Fils d'un coiffeur de l'ouest de la France, Pierre Péan avait fait des études de droit et de sciences politiques. Après avoir travaillé comme coopérant dans des cabinets ministériels au Gabon, une expérience qui éveille son intérêt pour l'Afrique, il se lance dans le journalisme, passant par l'AFP puis l'hebdomadaire L'Express.

En 1979, il signe sa première grande affaire dans Le Canard enchaîné. Il s'agit de diamants que l'empereur Bokassa de Centrafrique aurait offerts au président français Valéry Giscard d'Estaing. Le scandale aura un grand retentissement à deux ans de l'élection présidentielle.

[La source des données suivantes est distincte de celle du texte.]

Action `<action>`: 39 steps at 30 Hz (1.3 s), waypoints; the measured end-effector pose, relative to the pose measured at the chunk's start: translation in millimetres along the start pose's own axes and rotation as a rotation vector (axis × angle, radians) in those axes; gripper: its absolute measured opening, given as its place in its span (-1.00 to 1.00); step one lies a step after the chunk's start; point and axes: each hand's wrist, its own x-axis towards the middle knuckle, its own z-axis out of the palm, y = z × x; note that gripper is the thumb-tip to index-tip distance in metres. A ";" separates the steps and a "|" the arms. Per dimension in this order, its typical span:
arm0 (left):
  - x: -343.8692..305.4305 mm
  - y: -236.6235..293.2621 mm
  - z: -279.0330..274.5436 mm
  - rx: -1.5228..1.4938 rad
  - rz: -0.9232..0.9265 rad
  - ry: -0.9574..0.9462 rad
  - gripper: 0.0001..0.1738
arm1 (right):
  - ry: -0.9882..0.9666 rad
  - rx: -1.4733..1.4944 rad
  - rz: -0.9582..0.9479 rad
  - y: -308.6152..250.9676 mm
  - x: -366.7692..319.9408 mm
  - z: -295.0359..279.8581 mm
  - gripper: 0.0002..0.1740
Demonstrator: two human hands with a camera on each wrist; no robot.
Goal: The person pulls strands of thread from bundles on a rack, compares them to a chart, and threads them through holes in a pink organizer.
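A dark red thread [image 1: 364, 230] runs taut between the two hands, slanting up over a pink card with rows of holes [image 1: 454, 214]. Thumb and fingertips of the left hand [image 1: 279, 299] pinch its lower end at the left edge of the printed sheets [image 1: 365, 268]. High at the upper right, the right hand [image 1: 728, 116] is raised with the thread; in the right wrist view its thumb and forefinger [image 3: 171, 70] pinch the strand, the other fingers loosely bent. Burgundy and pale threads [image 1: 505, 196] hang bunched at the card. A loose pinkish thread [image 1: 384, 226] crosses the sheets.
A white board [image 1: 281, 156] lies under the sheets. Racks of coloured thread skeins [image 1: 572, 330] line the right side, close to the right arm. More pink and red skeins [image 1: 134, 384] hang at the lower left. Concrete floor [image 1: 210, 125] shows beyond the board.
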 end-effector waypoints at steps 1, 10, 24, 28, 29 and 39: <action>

En 1983, ce tiers-mondiste dans l'âme publie "Affaires africaines", sur les relations entre la France et le Gabon, son premier succès en librairie. Il reviendra sur les sujets africains avec le génocide rwandais (dans "Noires fureurs, blancs menteurs" en 2005), où certains de ses propos sur les Tutsis feront polémique.

"Ma méthode est exclusivement fondée sur le temps, expliquait celui qui s'est aussi intéressé aux grands médias avec son livre "TF1, un pouvoir" (avec Christophe Nick) et son enquête "La Face cachée du Monde" (2003, avec Philippe Cohen) qui met à mal la réputation du quotidien français le plus respecté.

"C'était un géant, c'était le temps long contre l'immédiateté, comprendre mais pas juger. Sa mort est pour tous les journalistes l'occasion de se regarder en face", a confié à l'AFP Christophe Nick.

Pierre Péan "aura marqué l'histoire de la presse et de l'édition française avec la puissance de sa curiosité et de ses convictions", lui a rendu hommage Christophe Deloire, secrétaire général de l'association Reporters sans frontières.